> **What you have to do**:
Only the lines below, from the one with "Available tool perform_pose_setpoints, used" through the one with "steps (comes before", are to be written out, exactly.

--- Dataset excerpts Enclosed Below ---

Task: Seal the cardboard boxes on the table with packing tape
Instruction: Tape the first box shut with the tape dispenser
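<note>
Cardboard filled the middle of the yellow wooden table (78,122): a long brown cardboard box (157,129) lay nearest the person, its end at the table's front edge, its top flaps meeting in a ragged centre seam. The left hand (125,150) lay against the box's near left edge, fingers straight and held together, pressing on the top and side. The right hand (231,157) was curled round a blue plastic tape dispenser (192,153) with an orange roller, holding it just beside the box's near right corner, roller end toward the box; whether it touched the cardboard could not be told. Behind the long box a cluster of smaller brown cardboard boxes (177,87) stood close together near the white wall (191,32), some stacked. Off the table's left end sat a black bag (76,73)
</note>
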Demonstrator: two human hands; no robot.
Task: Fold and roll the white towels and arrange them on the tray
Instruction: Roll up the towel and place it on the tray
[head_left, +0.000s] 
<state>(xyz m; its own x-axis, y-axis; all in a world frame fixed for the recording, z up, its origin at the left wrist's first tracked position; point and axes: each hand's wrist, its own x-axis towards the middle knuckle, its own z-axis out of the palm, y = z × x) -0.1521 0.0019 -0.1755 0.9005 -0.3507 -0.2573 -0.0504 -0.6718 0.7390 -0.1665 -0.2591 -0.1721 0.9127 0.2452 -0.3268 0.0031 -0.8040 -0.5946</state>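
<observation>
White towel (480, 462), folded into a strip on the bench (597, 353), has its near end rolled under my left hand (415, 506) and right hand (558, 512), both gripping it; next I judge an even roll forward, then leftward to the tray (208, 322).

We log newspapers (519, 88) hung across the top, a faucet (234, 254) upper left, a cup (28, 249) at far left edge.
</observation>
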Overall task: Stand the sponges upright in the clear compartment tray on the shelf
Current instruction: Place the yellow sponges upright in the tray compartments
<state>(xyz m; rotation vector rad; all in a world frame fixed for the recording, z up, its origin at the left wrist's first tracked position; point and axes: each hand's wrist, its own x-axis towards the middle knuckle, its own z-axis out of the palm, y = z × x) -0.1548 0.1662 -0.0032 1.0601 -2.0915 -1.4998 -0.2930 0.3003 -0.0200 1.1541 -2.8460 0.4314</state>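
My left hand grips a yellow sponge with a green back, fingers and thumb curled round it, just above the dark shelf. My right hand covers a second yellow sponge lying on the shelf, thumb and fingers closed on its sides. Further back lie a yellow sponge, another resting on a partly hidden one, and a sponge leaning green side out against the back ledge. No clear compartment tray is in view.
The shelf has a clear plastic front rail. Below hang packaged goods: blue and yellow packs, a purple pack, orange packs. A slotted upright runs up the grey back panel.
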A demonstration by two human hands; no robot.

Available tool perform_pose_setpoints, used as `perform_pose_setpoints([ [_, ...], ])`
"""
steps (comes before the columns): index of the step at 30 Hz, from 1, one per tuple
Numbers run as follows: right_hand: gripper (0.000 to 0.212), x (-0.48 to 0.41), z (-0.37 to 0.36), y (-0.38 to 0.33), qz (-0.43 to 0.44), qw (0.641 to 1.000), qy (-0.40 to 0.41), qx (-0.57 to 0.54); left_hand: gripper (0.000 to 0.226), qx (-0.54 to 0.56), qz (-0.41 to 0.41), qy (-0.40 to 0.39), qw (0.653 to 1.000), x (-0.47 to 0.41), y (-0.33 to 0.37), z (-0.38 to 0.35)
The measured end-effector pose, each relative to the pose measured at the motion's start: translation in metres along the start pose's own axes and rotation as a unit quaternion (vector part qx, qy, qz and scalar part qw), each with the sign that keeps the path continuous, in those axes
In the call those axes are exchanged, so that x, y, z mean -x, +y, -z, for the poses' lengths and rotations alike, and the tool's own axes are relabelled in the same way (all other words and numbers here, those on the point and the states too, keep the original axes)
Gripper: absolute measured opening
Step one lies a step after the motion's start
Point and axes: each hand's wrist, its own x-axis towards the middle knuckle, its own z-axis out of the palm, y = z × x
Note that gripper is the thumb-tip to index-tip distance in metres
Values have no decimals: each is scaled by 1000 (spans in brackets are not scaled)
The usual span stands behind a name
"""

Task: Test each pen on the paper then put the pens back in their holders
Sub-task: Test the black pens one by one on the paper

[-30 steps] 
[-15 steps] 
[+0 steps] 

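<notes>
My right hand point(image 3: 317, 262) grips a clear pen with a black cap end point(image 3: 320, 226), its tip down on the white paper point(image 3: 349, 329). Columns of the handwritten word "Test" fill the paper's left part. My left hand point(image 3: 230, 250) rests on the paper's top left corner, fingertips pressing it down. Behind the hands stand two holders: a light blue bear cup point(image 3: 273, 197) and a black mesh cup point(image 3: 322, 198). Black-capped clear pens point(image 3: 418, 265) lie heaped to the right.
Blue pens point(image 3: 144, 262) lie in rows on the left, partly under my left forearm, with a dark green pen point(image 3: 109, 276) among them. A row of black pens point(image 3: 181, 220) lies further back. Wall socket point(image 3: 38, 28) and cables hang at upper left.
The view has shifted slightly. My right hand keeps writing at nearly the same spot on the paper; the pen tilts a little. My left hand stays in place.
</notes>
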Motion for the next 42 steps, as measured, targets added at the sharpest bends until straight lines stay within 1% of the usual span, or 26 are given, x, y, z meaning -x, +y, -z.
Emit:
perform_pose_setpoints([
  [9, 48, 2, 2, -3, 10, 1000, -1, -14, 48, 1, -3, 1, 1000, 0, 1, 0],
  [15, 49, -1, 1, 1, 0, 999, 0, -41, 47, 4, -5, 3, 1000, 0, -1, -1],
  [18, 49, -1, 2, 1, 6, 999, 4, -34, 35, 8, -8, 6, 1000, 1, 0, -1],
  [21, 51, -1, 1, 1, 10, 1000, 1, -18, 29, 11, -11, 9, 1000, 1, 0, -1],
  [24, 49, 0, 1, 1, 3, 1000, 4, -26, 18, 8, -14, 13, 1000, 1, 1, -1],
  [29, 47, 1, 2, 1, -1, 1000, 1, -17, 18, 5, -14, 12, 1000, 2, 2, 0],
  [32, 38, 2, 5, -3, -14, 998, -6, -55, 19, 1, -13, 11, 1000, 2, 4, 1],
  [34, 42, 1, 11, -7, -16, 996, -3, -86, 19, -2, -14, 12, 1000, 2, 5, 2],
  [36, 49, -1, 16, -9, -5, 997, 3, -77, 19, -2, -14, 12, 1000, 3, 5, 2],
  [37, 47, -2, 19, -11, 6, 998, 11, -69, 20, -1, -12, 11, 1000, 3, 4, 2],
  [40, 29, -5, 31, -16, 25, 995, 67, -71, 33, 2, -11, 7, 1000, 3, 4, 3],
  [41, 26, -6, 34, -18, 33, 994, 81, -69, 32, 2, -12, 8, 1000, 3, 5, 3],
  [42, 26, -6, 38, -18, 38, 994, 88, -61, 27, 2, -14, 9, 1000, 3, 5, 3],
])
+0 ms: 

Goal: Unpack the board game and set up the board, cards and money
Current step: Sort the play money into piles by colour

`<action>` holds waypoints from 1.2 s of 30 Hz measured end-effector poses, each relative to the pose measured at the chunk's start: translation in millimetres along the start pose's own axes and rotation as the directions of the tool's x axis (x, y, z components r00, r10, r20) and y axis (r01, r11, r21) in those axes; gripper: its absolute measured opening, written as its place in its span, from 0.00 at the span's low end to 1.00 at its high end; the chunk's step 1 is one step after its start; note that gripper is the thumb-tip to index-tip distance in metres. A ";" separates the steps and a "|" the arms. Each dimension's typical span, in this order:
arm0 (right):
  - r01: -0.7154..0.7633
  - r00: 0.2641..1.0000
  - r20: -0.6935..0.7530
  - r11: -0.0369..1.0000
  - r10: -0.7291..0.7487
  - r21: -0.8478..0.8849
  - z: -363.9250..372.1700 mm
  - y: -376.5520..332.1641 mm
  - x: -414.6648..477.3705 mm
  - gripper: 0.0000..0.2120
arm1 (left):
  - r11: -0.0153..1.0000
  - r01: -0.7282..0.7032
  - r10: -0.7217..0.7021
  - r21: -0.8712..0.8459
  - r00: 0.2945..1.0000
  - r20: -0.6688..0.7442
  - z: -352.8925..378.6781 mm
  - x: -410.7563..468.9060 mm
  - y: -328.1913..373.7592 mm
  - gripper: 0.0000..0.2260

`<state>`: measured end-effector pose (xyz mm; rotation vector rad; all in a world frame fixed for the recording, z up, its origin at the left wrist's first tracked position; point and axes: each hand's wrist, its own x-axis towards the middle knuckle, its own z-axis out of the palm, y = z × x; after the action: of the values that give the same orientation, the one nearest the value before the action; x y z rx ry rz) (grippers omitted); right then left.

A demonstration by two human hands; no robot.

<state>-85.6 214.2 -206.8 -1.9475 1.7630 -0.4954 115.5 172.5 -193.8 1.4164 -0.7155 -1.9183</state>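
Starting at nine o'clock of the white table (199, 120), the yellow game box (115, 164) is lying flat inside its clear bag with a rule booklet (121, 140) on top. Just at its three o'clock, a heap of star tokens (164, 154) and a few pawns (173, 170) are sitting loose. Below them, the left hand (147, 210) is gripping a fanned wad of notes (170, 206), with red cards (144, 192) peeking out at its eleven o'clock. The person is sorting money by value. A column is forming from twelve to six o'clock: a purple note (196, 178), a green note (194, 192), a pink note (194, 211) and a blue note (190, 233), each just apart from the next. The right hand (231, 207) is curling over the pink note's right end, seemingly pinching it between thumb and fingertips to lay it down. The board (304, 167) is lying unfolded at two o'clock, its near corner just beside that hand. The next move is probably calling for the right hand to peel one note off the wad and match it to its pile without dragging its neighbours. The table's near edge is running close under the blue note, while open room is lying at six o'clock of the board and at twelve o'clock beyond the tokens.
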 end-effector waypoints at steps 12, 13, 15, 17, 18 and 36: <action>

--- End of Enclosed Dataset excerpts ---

> **Problem solution**:
Available tool perform_pose_setpoints, used as `perform_pose_setpoints([ [_, ...], ])`
"""
steps (comes before the columns): index of the step at 30 Hz, from 1, one per tuple

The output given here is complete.